PROBLEM REQUIREMENTS: An exact copy of all the data below is needed, without its pictures.

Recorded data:
━━━━━━━━━━━━━━━━━━━━━━━━━━━━━━
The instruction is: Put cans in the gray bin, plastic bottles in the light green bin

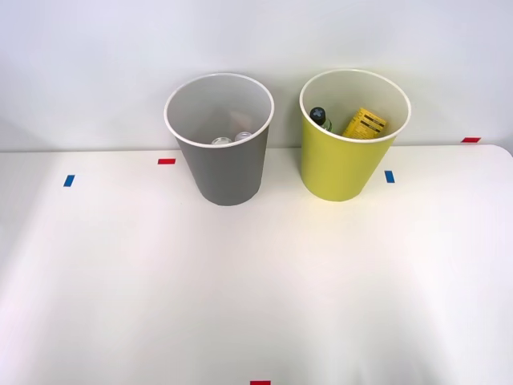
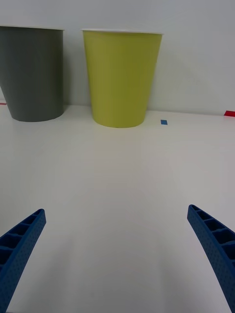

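The gray bin stands at the back of the white table, and silver can tops show at its bottom. Right of it stands the light green bin, holding a clear plastic bottle with a dark cap and a yellow ribbed item with black marks. In the right wrist view the gray bin and the light green bin stand side by side well ahead of my right gripper. Its blue fingers are spread wide open over bare table, holding nothing.
Small blue tape marks and red tape marks lie on the table around the bins. Another red mark sits at the near edge. A pale wall rises behind the bins.
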You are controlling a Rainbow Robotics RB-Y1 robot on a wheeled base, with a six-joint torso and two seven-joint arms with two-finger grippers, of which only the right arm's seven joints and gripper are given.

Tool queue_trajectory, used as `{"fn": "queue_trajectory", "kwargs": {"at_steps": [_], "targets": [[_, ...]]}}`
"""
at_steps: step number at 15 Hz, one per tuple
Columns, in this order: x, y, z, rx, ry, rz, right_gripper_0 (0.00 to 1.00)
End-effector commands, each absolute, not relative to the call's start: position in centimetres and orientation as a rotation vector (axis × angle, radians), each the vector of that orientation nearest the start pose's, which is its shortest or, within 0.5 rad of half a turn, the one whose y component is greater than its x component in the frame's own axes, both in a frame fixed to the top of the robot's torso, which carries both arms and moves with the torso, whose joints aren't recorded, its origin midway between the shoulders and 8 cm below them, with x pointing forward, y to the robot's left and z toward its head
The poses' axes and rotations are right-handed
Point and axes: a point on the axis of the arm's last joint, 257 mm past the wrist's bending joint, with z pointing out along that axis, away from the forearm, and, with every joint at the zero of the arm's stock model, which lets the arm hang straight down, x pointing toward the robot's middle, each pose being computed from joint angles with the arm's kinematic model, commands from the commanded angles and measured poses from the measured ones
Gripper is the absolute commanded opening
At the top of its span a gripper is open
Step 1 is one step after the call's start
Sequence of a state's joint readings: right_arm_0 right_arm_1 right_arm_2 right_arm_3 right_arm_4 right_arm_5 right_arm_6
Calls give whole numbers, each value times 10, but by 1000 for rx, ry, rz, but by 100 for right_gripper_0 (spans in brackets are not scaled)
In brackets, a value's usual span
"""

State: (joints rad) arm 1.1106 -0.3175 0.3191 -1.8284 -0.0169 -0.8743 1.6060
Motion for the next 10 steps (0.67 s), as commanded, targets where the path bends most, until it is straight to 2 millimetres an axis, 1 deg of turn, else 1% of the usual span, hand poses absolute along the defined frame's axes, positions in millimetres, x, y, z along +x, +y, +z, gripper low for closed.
{"fn": "queue_trajectory", "kwargs": {"at_steps": [1, 10], "targets": [[164, -222, -280, -135, 1560, 22, 100], [164, -222, -280, -135, 1560, 22, 100]]}}
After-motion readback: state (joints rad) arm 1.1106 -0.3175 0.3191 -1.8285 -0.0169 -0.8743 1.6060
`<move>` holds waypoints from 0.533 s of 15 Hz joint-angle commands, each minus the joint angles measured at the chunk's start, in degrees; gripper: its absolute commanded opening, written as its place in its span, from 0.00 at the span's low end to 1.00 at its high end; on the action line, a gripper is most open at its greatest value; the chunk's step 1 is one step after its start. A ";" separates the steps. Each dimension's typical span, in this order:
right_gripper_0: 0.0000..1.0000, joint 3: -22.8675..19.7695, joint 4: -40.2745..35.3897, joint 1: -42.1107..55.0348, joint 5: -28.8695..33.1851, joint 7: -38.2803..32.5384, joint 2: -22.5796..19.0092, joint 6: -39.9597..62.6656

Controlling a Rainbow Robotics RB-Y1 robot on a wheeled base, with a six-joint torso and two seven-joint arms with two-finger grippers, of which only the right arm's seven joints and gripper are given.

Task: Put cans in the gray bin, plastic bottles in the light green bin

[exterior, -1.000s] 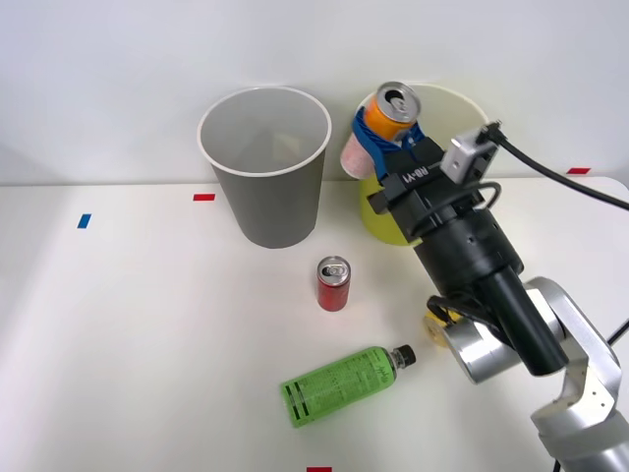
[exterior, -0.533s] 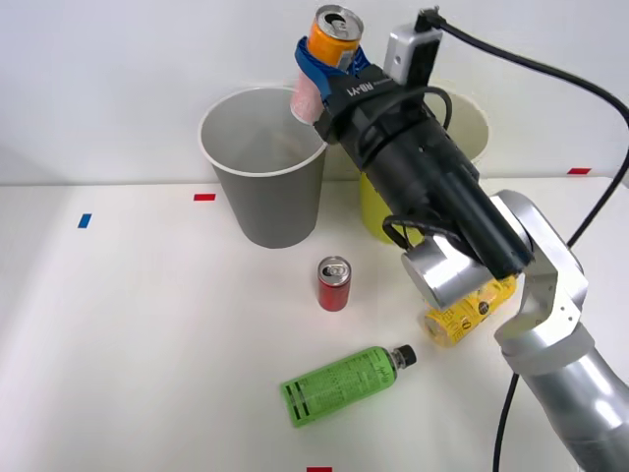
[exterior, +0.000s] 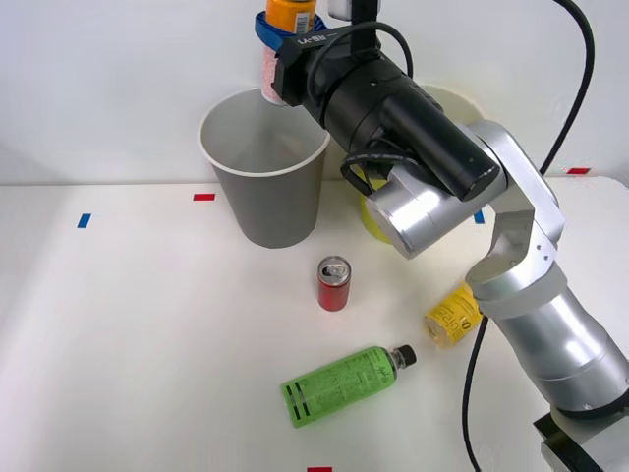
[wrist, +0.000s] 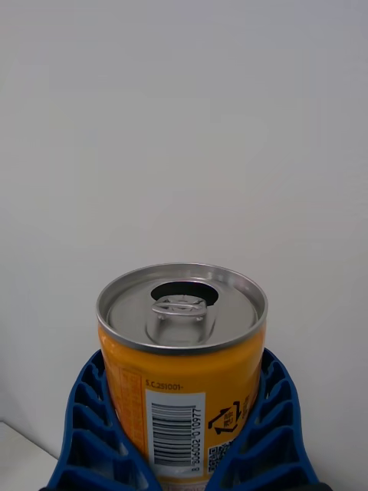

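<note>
The orange can (exterior: 291,14), fading to pink at its lower end, is held high above the rim of the gray bin (exterior: 265,172), clamped between blue ribbed fingers (wrist: 92,430); its silver top is already open. The gray bin stands upright on the counter (exterior: 147,334), with the light green bin (exterior: 378,218) just beside it. The short red can (exterior: 333,284) stands upright in front of the bins. The green-labelled bottle (exterior: 339,385) lies on its side nearer the front, and the yellow-labelled bottle (exterior: 453,316) lies nearby, partly hidden.
</note>
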 commanded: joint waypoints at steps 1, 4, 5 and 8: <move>0.00 0.73 11.90 -4.46 -1.23 -0.34 1.81 -10.23; 0.00 1.52 18.67 -8.06 0.00 -0.34 3.40 -11.46; 0.00 1.96 19.37 -8.33 0.53 -0.34 3.57 -11.46; 0.00 3.63 19.72 -8.33 1.49 -0.51 3.22 -11.46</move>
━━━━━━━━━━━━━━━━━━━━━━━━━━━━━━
PROBLEM SOLUTION:
The instruction is: Put cans in the gray bin, plastic bottles in the light green bin


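The gray bin stands at the back of the white table, and silver can tops show at its bottom. Right of it stands the light green bin, holding a clear plastic bottle with a dark cap and a yellow ribbed item with black marks. In the right wrist view the gray bin and the light green bin stand side by side well ahead of my right gripper. Its blue fingers are spread wide open over bare table, holding nothing.
Small blue tape marks and red tape marks lie on the table around the bins. Another red mark sits at the near edge. A pale wall rises behind the bins.
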You are controlling a Rainbow Robotics RB-Y1 robot on a wheeled base, with a six-joint torso and two seven-joint arms with two-finger grippers, of which only the right arm's seven joints and gripper are given.

Tool queue_trajectory, used as `{"fn": "queue_trajectory", "kwargs": {"at_steps": [_], "targets": [[_, ...]]}}`
"""
at_steps: step number at 15 Hz, one per tuple
Columns, in this order: x, y, z, rx, ry, rz, right_gripper_0 (0.00 to 1.00)
End-effector commands, each absolute, not relative to the call's start: position in centimetres and orientation as a rotation vector (axis × angle, radians), each the vector of that orientation nearest the start pose's, which is its shortest or, within 0.5 rad of half a turn, the one whose y component is greater than its x component in the frame's own axes, both in a frame fixed to the top of the robot's torso, which carries both arms and moves with the torso, whose joints aren't recorded, its origin midway between the shoulders and 8 cm below them, with x pointing forward, y to the robot's left and z toward its head
The poses' axes and rotations are right-handed
Point and axes: a point on the axis of the arm's last joint, 257 mm past the wrist's bending joint, with z pointing out along that axis, away from the forearm, and, with every joint at the zero of the arm's stock model, which lets the arm hang straight down, x pointing toward the robot's middle, each pose being computed from joint angles with the arm's kinematic model, commands from the commanded angles and measured poses from the measured ones
Gripper is the absolute commanded opening
At the top of its span a gripper is open
Step 1 is one step after the call's start
Sequence of a state's joint readings: right_arm_0 right_arm_1 right_arm_2 right_arm_3 right_arm_4 right_arm_5 right_arm_6
Calls give whole numbers, each value times 10, but by 1000 for rx, ry, rz, but by 100 for right_gripper_0 (spans in brackets are not scaled)
In brackets, a value's usual span
"""

State: (joints rad) arm 1.1106 -0.3175 0.3191 -1.8284 -0.0169 -0.8743 1.6060
Motion for the next 10 steps (0.67 s), as commanded, targets where the path bends most, until it is straight to 2 millimetres an axis, 1 deg of turn, else 1% of the usual span, hand poses absolute along the defined frame's axes, positions in millimetres, x, y, z along +x, +y, +z, gripper low for closed.
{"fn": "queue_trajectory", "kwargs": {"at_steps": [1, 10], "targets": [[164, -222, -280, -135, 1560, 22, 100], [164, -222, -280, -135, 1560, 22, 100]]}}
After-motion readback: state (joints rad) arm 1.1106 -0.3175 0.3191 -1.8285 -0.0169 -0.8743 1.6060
`<move>` holds waypoints from 0.533 s of 15 Hz joint-angle commands, each minus the joint angles measured at the chunk's start, in degrees; gripper: its absolute commanded opening, written as its place in its span, from 0.00 at the span's low end to 1.00 at its high end; on the action line, a gripper is most open at its greatest value; the chunk's step 1 is one step after its start. A ";" separates the steps. Each dimension's typical span, in this order:
right_gripper_0: 0.0000..1.0000, joint 3: -22.8675..19.7695, joint 4: -40.2745..35.3897, joint 1: -42.1107..55.0348, joint 5: -28.8695..33.1851, joint 7: -38.2803..32.5384, joint 2: -22.5796..19.0092, joint 6: -39.9597..62.6656

Controlling a Rainbow Robotics RB-Y1 robot on a wheeled base, with a six-joint torso and two seven-joint arms with two-finger grippers, of which only the right arm's seven joints and gripper are given.

Task: Put cans in the gray bin, plastic bottles in the light green bin

[exterior, -1.000s] 
[exterior, -0.533s] 
[exterior, +0.000s] 
[wrist, +0.000s] 

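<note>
The orange can (exterior: 291,14), fading to pink at its lower end, is held high above the rim of the gray bin (exterior: 265,172), clamped between blue ribbed fingers (wrist: 92,430); its silver top is already open. The gray bin stands upright on the counter (exterior: 147,334), with the light green bin (exterior: 378,218) just beside it. The short red can (exterior: 333,284) stands upright in front of the bins. The green-labelled bottle (exterior: 339,385) lies on its side nearer the front, and the yellow-labelled bottle (exterior: 453,316) lies nearby, partly hidden.
</note>
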 commanded: joint waypoints at steps 1, 4, 5 and 8: <move>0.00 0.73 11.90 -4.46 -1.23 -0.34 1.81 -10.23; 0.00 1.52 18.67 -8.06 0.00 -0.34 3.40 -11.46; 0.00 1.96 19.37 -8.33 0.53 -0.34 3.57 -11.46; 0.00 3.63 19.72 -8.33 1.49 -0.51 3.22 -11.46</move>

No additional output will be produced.